Below are some records. Return exactly the lines from the one with "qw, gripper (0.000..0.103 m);" to the one with "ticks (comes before", and nothing else.

*** Opening of SOURCE INFORMATION ***

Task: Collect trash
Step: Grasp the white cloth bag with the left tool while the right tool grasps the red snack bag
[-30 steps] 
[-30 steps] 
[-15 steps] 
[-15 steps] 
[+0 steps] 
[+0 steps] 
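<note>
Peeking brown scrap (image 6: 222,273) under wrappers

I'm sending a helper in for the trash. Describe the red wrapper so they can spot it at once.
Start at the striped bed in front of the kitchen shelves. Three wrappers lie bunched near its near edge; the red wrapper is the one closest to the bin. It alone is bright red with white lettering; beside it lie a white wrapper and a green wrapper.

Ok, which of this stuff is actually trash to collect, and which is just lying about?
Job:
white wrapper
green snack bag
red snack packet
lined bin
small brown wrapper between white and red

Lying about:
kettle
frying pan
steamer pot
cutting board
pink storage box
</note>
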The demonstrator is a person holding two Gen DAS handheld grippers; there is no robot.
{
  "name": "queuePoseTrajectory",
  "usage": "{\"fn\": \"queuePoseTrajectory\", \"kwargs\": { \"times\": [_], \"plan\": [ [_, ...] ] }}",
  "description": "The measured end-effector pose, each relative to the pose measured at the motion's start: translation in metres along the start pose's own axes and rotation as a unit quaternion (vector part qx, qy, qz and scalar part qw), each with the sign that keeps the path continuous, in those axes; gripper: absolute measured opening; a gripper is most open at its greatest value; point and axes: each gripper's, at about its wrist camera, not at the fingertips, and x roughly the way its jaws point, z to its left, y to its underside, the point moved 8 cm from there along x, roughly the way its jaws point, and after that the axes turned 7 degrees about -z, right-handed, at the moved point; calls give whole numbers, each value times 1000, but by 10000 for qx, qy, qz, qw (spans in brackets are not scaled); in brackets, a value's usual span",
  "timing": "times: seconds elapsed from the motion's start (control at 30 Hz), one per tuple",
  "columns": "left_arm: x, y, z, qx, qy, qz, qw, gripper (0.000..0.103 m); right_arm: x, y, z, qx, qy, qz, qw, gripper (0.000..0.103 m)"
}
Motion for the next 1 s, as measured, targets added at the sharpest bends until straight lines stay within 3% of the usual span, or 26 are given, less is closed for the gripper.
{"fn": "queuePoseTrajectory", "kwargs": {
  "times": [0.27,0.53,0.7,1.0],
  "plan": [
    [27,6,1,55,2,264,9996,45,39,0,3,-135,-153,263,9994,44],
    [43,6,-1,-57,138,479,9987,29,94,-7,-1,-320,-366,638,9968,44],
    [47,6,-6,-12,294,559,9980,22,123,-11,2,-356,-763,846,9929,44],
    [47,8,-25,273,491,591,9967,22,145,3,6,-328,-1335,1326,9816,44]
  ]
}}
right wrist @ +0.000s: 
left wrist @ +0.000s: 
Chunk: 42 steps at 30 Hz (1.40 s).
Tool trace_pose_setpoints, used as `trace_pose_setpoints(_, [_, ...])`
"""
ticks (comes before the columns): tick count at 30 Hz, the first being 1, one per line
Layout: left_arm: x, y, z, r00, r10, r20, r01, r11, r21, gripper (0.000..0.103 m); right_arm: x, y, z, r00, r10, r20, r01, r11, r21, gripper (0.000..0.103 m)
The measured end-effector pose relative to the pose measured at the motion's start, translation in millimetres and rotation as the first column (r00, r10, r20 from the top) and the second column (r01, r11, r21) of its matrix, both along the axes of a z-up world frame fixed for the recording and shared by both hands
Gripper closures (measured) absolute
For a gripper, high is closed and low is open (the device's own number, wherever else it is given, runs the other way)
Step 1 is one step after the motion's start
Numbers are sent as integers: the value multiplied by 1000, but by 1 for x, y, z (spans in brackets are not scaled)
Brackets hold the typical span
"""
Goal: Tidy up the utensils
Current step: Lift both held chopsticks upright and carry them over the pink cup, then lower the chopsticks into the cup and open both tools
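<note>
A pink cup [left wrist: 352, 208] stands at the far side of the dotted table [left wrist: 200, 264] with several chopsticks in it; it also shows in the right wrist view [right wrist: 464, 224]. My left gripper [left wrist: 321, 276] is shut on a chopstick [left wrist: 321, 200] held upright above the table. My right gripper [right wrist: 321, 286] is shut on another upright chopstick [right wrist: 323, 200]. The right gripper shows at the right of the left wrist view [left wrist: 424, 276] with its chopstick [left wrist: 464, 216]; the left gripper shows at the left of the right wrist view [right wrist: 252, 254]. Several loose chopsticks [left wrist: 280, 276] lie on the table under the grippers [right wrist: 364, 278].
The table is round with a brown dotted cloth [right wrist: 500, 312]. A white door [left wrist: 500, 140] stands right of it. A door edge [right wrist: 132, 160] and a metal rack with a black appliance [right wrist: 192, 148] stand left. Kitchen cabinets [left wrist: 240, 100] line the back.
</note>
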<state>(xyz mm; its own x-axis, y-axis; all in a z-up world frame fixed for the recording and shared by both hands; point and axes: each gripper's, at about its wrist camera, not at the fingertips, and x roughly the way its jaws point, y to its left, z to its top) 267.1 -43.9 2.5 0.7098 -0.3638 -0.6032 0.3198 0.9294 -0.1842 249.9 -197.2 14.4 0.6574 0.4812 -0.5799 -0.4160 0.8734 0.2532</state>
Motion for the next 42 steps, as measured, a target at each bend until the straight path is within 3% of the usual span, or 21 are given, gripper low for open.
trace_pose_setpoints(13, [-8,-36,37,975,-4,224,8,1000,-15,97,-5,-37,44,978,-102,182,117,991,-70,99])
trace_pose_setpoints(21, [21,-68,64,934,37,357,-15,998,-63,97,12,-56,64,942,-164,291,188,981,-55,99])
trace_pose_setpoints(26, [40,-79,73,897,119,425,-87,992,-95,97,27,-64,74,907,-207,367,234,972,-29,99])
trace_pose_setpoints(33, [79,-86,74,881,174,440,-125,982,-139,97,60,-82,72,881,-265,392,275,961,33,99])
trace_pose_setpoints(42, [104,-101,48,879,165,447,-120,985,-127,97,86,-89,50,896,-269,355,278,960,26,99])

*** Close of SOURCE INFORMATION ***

### [REPLY]
  "columns": "left_arm: x, y, z, qx, qy, qz, qw, gripper (0.000..0.103 m); right_arm: x, y, z, qx, qy, qz, qw, gripper (0.000..0.103 m)"
}
Motion for the next 1 s, as measured, targets added at the sharpest bends until straight lines stay within 3% of the usual span, or 26 are given, less is closed for the gripper.
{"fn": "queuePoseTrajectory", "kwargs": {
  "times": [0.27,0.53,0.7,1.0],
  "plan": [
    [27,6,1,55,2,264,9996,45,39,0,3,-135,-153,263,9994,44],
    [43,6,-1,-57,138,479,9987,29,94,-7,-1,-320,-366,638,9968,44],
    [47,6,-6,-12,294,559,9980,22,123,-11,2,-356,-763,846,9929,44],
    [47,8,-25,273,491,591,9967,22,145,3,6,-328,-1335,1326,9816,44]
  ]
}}
right wrist @ +0.000s: 
left wrist @ +0.000s: 
Chunk: 42 steps at 30 Hz (1.40 s).
Tool trace_pose_setpoints, used as `trace_pose_setpoints(_, [_, ...])`
"""
ticks (comes before the columns): tick count at 30 Hz, the first being 1, one per line

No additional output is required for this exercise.